My sports analogy on this is that we were on the one yard line about to score, up 20-0, just before the half, and threw an interception that was run back for a TD, and now the other team thinks they have the momentum and all the advantages, and we, on the other hand, missed n opportunity to crush them.
A better one may be that we lost this regular season game and hope to beat them in the rematch. My point is that something very historic just happened. An incumbent President just lost both houses of Congress in a midterm. It only happened in 1946, 1994, and 2006 as best as I can determine. I find explanations that this is just part of the political cycle to be pollyanish and way off base. I guess I am old enough to remember when the Dems controlled Congress and the Reps were just bystanders when it came to making decisions. Internal Dem politics, the solid, conservative Southern Dems battling the liberal Dems, were what counted in a country that was essentially one party when there was a Dem President. The Reps were happy when a few crumbs were tossed their way.

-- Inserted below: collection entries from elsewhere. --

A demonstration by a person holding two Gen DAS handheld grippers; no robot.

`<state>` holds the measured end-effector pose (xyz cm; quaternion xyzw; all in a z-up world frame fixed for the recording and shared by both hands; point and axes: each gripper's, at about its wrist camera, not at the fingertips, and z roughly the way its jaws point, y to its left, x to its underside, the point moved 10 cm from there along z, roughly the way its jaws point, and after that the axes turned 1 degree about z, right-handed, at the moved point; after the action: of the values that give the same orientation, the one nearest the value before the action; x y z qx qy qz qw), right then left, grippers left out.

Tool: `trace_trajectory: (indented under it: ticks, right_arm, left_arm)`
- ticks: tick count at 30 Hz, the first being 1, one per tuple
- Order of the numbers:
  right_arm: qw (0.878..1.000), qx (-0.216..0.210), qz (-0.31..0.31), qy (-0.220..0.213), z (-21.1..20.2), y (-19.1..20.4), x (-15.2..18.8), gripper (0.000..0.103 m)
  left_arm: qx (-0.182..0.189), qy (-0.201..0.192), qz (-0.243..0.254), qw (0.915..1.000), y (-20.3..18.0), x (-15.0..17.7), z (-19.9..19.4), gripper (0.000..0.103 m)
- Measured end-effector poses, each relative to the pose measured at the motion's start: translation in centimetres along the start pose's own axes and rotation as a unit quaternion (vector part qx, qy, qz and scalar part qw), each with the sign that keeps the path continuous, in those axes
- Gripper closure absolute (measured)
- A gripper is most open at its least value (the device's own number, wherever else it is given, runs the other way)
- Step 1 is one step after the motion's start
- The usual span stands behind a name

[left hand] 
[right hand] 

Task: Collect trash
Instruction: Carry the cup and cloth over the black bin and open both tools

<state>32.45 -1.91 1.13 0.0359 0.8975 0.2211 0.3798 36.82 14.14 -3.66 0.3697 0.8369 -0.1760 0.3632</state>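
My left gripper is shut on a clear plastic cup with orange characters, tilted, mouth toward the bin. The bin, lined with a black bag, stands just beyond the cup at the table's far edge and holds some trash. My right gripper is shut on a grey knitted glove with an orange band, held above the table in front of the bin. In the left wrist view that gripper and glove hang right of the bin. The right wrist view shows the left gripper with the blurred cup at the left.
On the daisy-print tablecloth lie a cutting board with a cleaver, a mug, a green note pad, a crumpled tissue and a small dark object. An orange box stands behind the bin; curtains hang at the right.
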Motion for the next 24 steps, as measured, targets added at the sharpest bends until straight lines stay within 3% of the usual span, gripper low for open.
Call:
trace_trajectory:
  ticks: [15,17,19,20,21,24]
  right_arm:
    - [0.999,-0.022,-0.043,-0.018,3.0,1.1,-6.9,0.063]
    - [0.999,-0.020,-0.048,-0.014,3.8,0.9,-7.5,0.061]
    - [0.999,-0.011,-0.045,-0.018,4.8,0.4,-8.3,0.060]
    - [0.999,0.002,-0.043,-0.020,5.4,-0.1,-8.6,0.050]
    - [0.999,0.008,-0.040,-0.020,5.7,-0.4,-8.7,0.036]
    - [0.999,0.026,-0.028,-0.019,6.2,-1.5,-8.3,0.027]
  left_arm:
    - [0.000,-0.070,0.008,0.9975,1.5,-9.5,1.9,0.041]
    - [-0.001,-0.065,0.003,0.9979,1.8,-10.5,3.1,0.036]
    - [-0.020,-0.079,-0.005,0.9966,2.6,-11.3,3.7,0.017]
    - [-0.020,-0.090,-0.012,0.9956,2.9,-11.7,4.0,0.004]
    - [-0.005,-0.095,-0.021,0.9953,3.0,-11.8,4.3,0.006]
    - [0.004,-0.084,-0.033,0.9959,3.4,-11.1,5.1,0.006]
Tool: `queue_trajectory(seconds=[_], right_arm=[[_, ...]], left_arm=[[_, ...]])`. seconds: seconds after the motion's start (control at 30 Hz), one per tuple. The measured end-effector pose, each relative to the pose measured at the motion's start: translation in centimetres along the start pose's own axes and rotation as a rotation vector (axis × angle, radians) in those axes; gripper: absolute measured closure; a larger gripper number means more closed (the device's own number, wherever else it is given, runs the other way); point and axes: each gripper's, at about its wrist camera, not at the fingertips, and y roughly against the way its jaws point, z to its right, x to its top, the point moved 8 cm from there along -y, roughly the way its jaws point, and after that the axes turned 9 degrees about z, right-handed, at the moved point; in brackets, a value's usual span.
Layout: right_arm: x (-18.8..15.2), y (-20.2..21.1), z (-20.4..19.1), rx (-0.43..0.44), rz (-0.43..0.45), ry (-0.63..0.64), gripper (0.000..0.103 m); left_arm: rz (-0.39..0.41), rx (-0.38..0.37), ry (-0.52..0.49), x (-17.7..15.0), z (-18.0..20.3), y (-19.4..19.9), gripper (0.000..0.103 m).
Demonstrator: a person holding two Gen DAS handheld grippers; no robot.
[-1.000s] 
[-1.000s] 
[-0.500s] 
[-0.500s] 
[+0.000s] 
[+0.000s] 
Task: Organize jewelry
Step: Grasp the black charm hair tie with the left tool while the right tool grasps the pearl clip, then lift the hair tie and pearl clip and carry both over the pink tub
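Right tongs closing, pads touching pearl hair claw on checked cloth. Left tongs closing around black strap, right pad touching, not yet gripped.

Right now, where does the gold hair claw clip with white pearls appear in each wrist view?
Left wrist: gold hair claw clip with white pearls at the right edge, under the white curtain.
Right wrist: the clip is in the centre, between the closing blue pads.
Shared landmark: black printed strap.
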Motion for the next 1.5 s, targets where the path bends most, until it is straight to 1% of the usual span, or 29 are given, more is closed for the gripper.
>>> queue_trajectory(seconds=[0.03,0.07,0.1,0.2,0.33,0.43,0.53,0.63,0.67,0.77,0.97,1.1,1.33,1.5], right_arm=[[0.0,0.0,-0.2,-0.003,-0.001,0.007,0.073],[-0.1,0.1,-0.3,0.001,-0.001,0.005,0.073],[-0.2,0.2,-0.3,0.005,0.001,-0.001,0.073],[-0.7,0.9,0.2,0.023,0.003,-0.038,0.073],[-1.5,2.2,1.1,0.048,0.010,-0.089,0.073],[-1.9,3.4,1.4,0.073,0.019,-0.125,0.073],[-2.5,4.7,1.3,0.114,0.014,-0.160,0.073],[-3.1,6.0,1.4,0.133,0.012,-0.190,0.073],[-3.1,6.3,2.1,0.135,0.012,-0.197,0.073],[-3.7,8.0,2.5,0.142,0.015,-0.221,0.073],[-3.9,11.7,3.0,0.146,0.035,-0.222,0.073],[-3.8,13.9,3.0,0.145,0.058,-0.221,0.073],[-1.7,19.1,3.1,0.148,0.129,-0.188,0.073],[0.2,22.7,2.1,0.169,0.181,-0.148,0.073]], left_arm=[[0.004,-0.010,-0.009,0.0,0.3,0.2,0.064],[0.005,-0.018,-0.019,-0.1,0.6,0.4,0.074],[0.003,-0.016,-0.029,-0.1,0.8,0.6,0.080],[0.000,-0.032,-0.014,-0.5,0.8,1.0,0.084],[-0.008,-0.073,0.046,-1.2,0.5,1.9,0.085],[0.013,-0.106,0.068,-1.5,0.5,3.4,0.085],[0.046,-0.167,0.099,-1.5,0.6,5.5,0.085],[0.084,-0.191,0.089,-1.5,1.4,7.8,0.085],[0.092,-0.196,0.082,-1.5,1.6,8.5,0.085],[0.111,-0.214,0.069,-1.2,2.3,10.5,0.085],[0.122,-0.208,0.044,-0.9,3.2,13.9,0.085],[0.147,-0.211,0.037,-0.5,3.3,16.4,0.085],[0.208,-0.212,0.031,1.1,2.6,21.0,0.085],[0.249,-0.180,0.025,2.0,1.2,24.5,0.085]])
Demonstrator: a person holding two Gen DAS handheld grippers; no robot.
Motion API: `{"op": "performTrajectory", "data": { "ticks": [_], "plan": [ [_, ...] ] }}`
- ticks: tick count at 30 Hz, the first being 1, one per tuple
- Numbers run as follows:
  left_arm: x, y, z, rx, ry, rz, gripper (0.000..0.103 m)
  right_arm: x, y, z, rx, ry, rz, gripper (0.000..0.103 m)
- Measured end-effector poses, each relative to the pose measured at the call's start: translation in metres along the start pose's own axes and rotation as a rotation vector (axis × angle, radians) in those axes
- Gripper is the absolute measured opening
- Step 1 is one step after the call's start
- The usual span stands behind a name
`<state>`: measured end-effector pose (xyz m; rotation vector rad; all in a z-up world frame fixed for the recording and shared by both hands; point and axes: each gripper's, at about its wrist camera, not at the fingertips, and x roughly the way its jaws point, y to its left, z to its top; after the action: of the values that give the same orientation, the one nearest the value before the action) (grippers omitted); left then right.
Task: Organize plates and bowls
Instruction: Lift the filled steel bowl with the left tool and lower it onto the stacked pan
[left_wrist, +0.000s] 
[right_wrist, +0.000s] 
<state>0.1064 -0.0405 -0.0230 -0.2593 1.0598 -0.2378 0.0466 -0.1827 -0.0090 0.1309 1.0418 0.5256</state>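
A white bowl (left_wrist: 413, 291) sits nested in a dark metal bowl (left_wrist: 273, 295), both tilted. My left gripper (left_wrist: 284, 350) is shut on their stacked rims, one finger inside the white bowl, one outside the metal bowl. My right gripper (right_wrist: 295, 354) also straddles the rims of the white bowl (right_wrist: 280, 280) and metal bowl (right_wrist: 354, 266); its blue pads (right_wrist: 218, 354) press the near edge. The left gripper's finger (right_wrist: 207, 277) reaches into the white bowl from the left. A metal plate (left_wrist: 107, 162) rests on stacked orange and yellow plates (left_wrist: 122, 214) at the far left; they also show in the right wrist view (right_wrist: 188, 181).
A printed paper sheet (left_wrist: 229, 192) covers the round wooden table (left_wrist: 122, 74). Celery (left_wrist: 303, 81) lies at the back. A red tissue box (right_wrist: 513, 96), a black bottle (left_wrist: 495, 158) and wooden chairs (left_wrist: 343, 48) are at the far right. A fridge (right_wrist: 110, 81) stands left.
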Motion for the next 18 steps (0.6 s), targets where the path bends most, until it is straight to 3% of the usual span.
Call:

We have lost some hard earned gains and squandered a real opportunity to cement our power base. It was hubris and a lack of cojones to use our power to achieve what we were sent to Congress for. We also lost two of our brightest starts, Santorum and Allen, who have all but been destroyed as a political force in the future. It was a very costly election.
Don't count on Lieberman for anything. He will vote with the Dems on all important issues. He will vote with us when it won't matter.
No, regarding the WOT, Liberman is solid.
He even bucked his own Party on it.
He ran as an Hawk on the war and won.
I have no illusions about Liberman on other issues, but on defense issues regarding WOT, he is going to stand with the President.
The Democrats are not going to get anti-war legislation past in the Senate.
29-30 seats in the House, whatever we lost, is a lot, but it's no different than if we'd lost the House by 2-3 as far as the media is concerned. And in the Senate, even 1-2 losses probably would have meant we couldn't get our judges because of weaklings like Graham, Snowe, etc.
Close only counts in horseshoes and hand grenades. It is a loser's mentality to be consoled by the closeness of the loss or to speculate if only we could have made some slight corrections. Winning isn't everything, it is the only thing. The Dems used to use the same reasoning when they lost. They saw victory in defeat. To use your football analogy, the field goal try to win the game that went wide right spells defeat, whether by a few inches or a few feet.
And I'm not "Pollyannish." Quite the contrary, when I was predicting we would GAIN seats, my view was that ANYTHING short of gains would mean to the drive-by media that we had "lost." Spin is everything.
I read your predictions. Very logical and hopeful, but very wrong. Regardless of how the MSM spins it, the reality of who controls Congress matters much more. I could care less if the MSM spun a few losses on our side as a defeat as long as we controlled Congress or at least one house.
29-30 seats in the House, whatever we lost, is a lot, but it's no different than if we'd lost the House by 2-3 as far as the media is concerned. And in the Senate, even 1-2 losses probably would have meant we couldn't get our judges because of weaklings like Graham, Snowe, etc.
You are confusing how the media reports an event with reality. The media cannot change reality. If we had only lost the House by 2-3 seats, would it really matter in terms of the operation of Congress how it was reported. The media can have its own opinion, but it can't have its own facts.
In 1856, for example, the Republicans found that they had lost a very, very close election. And yes, they made some very slight corrections, identified only four states they needed to capture in 1860, and directed all their energies to those four, which they won, along with the presidency.
It would be a mistake to assume this was some monumental loss, or that the turnout model doesn't work---it can, it just didn't work well this time.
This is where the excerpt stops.